*** Data for the task ***

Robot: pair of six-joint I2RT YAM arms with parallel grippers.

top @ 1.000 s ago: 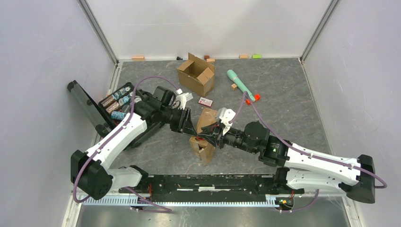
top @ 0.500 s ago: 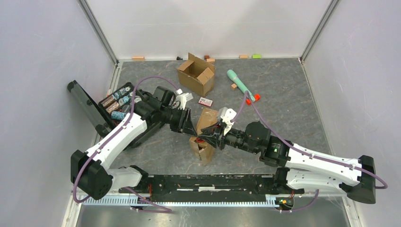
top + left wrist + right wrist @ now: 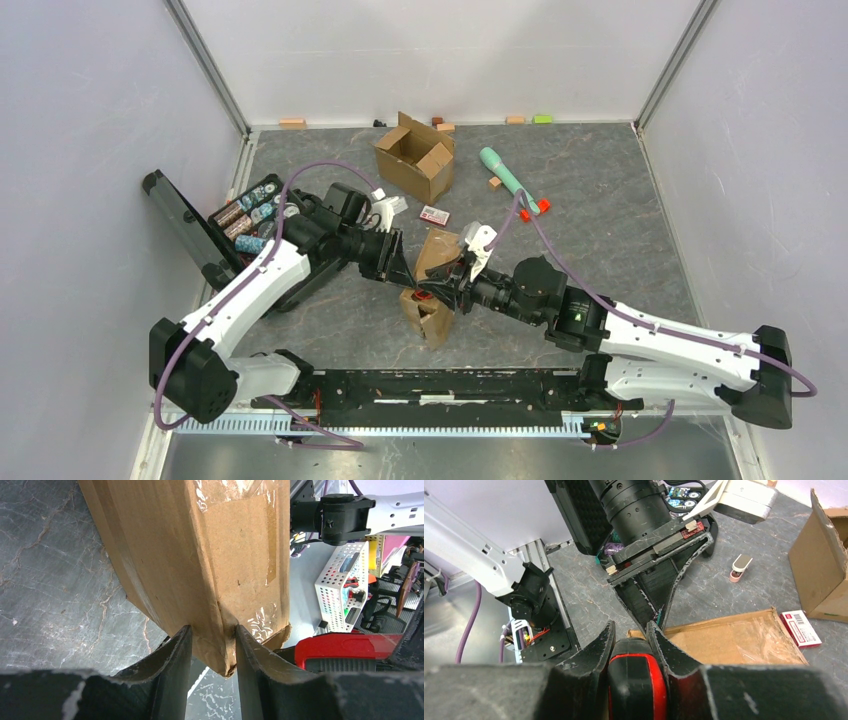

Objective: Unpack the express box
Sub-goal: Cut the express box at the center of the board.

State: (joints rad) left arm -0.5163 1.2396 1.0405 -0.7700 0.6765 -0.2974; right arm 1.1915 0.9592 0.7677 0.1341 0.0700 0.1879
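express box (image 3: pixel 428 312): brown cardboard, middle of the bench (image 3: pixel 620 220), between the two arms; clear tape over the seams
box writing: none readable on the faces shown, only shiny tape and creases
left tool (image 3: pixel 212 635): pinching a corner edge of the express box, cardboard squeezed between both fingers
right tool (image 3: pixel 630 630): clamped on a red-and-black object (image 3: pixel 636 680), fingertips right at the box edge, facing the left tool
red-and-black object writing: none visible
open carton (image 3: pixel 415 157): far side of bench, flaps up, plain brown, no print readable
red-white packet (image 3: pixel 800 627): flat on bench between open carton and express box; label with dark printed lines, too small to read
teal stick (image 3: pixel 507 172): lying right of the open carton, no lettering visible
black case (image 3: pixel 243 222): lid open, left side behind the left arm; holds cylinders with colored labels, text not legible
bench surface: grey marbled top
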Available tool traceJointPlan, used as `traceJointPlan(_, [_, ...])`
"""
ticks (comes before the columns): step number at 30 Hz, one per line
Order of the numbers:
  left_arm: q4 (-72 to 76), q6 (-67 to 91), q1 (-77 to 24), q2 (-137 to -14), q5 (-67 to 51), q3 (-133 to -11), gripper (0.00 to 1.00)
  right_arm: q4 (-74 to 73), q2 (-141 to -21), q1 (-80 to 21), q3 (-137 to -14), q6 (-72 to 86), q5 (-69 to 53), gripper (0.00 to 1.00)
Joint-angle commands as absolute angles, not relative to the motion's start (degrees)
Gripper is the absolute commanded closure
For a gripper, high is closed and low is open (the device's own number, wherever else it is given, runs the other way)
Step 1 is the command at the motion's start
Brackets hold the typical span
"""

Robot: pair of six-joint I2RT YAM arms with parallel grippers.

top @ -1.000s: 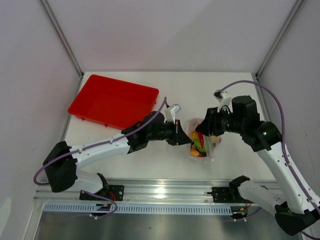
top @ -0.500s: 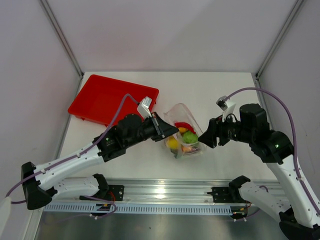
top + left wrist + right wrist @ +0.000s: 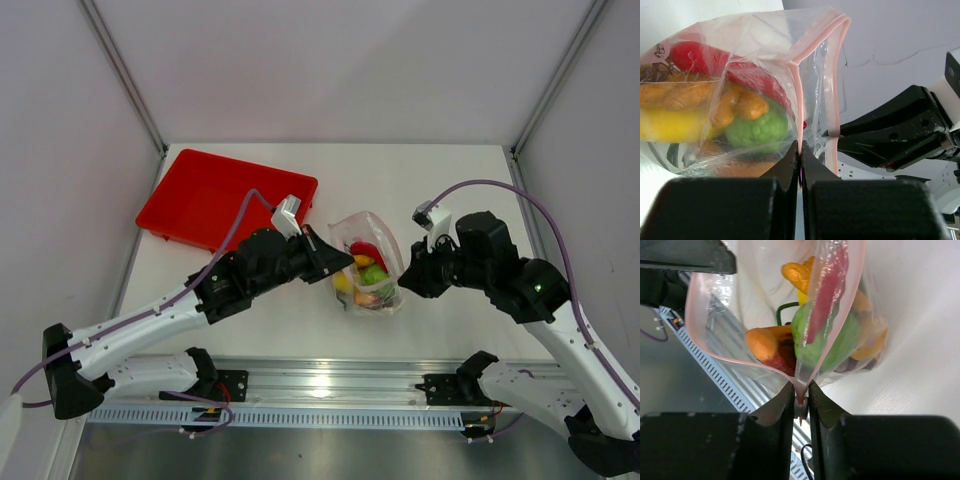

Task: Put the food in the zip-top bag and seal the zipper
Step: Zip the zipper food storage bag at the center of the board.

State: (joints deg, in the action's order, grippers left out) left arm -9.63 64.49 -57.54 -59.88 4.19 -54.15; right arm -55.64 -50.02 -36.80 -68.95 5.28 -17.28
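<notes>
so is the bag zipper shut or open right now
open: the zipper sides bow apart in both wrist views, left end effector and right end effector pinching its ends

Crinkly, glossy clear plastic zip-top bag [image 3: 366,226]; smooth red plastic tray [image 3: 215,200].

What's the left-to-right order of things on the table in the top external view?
red tray → left gripper → zip-top bag, with the food inside → right gripper. Both grippers pinch the bag's mouth edge from opposite sides.
</notes>
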Motion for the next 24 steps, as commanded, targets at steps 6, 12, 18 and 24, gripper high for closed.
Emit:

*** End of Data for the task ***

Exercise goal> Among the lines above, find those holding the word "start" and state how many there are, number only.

Solution to this exercise> 2